Goal of the exercise:
Print out the full listing exactly as it reads.

Supplied information:
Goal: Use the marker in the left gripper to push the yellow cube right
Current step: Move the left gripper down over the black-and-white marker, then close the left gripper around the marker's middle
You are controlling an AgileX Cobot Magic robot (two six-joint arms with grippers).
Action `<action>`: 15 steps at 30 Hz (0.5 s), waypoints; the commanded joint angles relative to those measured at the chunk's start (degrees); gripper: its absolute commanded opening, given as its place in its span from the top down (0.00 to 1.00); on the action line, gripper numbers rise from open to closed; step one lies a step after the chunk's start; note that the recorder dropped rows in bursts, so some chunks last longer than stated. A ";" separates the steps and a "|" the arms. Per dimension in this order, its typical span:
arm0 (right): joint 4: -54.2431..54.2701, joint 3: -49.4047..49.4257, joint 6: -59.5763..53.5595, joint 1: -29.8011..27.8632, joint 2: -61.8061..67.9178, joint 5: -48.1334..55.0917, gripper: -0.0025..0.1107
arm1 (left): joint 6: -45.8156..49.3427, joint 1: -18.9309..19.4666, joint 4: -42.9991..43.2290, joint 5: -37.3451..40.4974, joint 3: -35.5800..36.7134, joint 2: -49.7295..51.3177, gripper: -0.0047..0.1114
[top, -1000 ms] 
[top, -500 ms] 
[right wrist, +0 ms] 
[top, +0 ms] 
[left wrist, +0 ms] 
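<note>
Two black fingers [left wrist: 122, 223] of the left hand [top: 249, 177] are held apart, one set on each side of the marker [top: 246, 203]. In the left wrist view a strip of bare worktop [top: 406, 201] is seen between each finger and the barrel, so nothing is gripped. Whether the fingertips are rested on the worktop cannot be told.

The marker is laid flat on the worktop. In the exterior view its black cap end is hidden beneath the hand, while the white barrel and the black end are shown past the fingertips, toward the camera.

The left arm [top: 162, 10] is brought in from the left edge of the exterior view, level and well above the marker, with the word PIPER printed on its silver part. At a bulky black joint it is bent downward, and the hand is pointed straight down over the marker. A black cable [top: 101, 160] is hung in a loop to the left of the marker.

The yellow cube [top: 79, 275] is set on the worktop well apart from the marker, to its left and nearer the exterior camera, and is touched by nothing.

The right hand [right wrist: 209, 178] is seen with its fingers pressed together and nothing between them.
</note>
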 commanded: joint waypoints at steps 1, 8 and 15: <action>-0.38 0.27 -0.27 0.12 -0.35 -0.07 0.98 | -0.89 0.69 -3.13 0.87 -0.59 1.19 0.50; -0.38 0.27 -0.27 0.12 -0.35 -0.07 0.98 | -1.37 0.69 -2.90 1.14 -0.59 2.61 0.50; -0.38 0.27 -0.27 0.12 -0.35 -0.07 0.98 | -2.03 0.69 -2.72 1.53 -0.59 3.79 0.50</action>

Answer to this task:
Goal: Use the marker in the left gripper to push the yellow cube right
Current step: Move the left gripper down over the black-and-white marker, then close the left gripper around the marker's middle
You are controlling an AgileX Cobot Magic robot (two six-joint arms with grippers).
Action `<action>`: 15 steps at 30 Hz (0.5 s), waypoints; the commanded joint angles relative to those measured at the chunk's start (degrees); gripper: its absolute commanded opening, given as its place in its span from the top down (0.00 to 1.00); on the action line, gripper numbers rise from open to closed; step one lies a step after the chunk's start; note that the recorder dropped rows in bursts, so some chunks last longer than stated. A ";" separates the steps and a "|" the arms. Per dimension in this order, its typical span:
arm0 (right): joint 4: -54.2431..54.2701, joint 3: -49.4047..49.4257, joint 6: -59.5763..53.5595, joint 1: -29.8011..27.8632, joint 2: -61.8061..67.9178, joint 5: -48.1334..55.0917, gripper: -0.0025..0.1107
arm1 (left): joint 6: -45.8156..49.3427, joint 1: -18.9309..19.4666, joint 4: -42.9991..43.2290, joint 5: -37.3451..40.4974, joint 3: -35.5800..36.7134, joint 2: -49.7295..51.3177, gripper: -0.0047..0.1114
[top, -1000 ms] 
[top, -500 ms] 
[right wrist, +0 ms] 
[top, +0 ms] 
[left wrist, +0 ms] 
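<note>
Two black fingers [left wrist: 122, 223] of the left hand [top: 249, 177] are held apart, one set on each side of the marker [top: 246, 203]. In the left wrist view a strip of bare worktop [top: 406, 201] is seen between each finger and the barrel, so nothing is gripped. Whether the fingertips are rested on the worktop cannot be told.

The marker is laid flat on the worktop. In the exterior view its black cap end is hidden beneath the hand, while the white barrel and the black end are shown past the fingertips, toward the camera.

The left arm [top: 162, 10] is brought in from the left edge of the exterior view, level and well above the marker, with the word PIPER printed on its silver part. At a bulky black joint it is bent downward, and the hand is pointed straight down over the marker. A black cable [top: 101, 160] is hung in a loop to the left of the marker.

The yellow cube [top: 79, 275] is set on the worktop well apart from the marker, to its left and nearer the exterior camera, and is touched by nothing.

The right hand [right wrist: 209, 178] is seen with its fingers pressed together and nothing between them.
</note>
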 commanded: joint waypoints at steps 1, 8 and 15: <action>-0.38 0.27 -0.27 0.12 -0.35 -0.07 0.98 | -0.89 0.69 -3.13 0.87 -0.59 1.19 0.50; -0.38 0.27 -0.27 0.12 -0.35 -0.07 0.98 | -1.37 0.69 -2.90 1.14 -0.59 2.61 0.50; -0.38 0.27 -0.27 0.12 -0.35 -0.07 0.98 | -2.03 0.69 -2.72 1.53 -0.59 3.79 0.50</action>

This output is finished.